The Algiers Motel IncidentEdit
In 1968, author John Hersey wrote a book about the incident. Hersey interviewed survivors, members of the victims' families, and some of the law enforcement personnel who participated in the raid, and also consulted forensic reports, in identifying the law enforcement personnel involved in the killings. The proceeds from royalties from the book (over 550,000 copies were printed) were turned over to a college scholarship fund for African American students by Knopf. Hersey stated in the book that he "will not take any money from any source for the publication of this story."
None of the three Detroit policemen worked again for the Detroit Police. Paille took other jobs including crane operator, construction worker, carpenter and insurance agent. Senak opened a construction business. Dismukes became a security guard for the Detroit Pistons. He received death threats from the Black Panthers. August resigned from the Detroit Police in July 1977. He became a building tradesman. August, Paille and Senak all moved out of Detroit. Lippitt later became an Oakland County Circuit Judge and today practices law in Birmingham, Michigan. The Detroit Police has since become an integrated police force and its commission is elected.

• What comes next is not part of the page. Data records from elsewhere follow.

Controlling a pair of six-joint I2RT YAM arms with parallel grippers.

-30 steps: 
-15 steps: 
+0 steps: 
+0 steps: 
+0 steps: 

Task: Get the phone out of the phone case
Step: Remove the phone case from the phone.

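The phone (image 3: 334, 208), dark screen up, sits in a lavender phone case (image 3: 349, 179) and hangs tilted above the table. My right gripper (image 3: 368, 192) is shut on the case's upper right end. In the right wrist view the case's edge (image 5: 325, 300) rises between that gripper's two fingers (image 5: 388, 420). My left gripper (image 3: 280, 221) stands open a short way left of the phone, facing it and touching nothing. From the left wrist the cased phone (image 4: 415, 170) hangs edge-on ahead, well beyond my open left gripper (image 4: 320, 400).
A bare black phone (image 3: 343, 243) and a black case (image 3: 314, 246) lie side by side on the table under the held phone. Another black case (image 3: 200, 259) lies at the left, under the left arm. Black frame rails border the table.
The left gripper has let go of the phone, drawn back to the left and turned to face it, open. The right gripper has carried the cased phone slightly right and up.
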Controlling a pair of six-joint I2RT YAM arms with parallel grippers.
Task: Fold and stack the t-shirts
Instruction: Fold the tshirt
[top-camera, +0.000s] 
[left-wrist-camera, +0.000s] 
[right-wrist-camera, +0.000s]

In 1968, Cahalan filed suit to close down the Algiers Motel but was unsuccessful. It re-opened as "The Desert Inn". The motel and manor house were demolished in 1979. This was done as part of the "New Center" urban renewal project sponsored in part by General Motors. The Motel was located at 8301 Woodward Avenue, between Woodward and Virginia Park in the geographic center of Detroit. The site where the motel and the manor house stood is now an open greenspace known as Virginia Park.
Both the Pollard family and the Temple family filed lawsuits against the Detroit Police officers. Settlements were reached in each case. In 1976, the City of Detroit paid each family $62,500 ($275,000 today) to settle. Larry Reed left The Dramatics after the incident, and today sings in church choirs.
In 2013, Mercilee Jenkins' play Spirit of Detroit was performed at the Charles H. Wright Museum of African American History. The play is centered on the stories of Anthony, a black man, and Lucy, a white woman who were friends in childhood and reunited during the 1967 riot, at the Algiers Motel hiding out from the violence.
In 2017, Annapurna Pictures released Detroit, a feature film dramatization of the 12th Street Riot and the Algiers Motel incident, directed by Kathryn Bigelow. Hysell acted as a special advisor on the film and was present every day on the set. The movie soundtrack includes a singing performance by Algee Smith of Larry Reed's song "Grow".